Today, I going to share both solutions to:
- read data as entity mapped
- read data as
DataTable
Aren't Other Good Libraries Out There?
Yes, there are some libraries. Most of them are loading the entire file to a list/datatable, few are chunking the data but validation features aren't there. If we are intending to log data validation errors and error line details to a separate file/DB during the data processing time, we will not be able to do it or need to maintain two different processes.
Why Do We Need This?
- Uploading large data file content as a
DataTable
to a database using SqlBulkCopy
- Uploading large data file content as an entity list
List<TSource>
to a database using Entity Framework - Validating large file content
Here, we are going to focus more on data batching or chunking process.
Good Practices!!!
- During these type of scenarios, use
yield return
and IEnumerable<TSource>
. - During insertion to a database, we should maintain a truncation for the entire file.

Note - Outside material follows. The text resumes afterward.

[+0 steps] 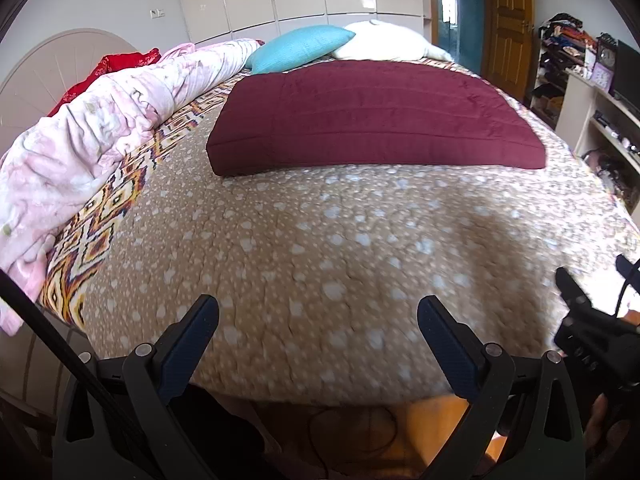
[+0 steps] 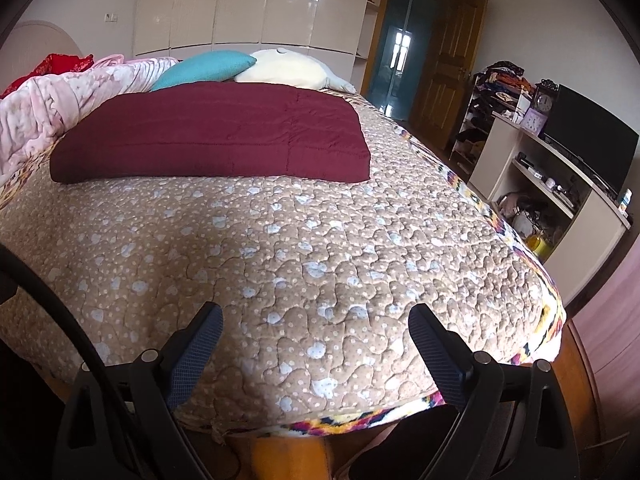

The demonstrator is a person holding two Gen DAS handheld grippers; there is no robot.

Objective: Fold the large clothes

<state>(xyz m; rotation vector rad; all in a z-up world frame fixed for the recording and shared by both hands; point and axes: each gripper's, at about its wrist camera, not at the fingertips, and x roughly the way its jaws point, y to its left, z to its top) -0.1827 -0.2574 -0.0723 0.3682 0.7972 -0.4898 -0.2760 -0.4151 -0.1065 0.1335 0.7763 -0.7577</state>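
Both the left gripper (image 1: 318,322) and right gripper (image 2: 315,330) hang with jaws spread, empty, short of the folded maroon quilted blanket (image 1: 372,116); reaching its near corners evenly seems wise.

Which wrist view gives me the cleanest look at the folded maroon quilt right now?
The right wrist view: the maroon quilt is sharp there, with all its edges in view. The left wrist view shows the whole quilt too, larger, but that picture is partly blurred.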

- For Entity Framework, it is good practice to commit small lists at a time and reinitialize DB context periodically using existing connection and transaction.
- Maintain a file process and error logs if any. Move a processed file to an archive location after processing.

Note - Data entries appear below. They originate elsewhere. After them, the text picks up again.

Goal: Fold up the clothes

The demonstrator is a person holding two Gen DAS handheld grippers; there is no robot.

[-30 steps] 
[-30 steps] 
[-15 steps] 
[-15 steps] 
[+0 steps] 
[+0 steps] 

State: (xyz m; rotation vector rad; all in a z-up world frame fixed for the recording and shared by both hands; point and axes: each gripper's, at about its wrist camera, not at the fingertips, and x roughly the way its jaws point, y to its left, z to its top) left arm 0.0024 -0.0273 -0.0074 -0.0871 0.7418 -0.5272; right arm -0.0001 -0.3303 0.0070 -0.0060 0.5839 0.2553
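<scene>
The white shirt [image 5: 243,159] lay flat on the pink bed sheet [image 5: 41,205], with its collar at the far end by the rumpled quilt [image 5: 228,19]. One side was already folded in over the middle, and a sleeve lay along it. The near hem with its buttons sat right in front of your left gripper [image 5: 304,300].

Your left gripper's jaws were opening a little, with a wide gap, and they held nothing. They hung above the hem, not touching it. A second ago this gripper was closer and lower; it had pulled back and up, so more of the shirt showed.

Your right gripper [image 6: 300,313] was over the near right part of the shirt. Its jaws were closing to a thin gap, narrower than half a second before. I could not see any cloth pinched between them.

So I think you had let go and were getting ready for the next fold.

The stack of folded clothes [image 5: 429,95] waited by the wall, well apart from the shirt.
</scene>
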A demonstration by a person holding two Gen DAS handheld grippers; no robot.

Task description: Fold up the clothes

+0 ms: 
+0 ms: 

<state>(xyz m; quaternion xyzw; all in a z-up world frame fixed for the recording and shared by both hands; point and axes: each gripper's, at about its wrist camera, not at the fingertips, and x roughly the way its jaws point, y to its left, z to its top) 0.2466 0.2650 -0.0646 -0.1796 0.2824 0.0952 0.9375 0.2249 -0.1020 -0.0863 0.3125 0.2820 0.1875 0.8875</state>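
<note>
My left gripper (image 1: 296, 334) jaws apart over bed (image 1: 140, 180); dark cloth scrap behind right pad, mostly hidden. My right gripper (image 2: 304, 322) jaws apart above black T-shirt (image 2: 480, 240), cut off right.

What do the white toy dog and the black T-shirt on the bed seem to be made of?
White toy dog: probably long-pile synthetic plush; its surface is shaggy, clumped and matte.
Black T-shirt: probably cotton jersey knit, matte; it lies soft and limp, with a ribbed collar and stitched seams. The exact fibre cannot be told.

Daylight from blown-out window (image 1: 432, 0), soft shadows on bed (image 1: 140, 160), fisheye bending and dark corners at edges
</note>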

Here I am adding CSV examples, but it will work for any character separated values file.
Core
Here are some of the Interfaces to be used in our helper project.
using System.Collections.Generic;
namespace CsvBatch
{
public interface ICsvLine
{
long LineNo { get; }
string Line { get; }
char Splitter { get; }
List<string> LineValues();
void Set(long lineNo, string line, char splitter);
}
public interface ICsvDataMapper : ICsvLine
{
}
public interface ICsvDataMapper<T> : ICsvDataMapper
{
T Map();
bool Map(out T entity, out List<string> errors);
}
}
This class represents a data line of a file.
using System.Collections.Generic;
namespace CsvBatch
{
public class CsvLine : ICsvLine
{
public long LineNo { get; protected set; }
public string Line { get; protected set; }
public char Splitter { get; protected set; }
public List<string> LineValues()
{
var values = string.IsNullOrEmpty(Line) ?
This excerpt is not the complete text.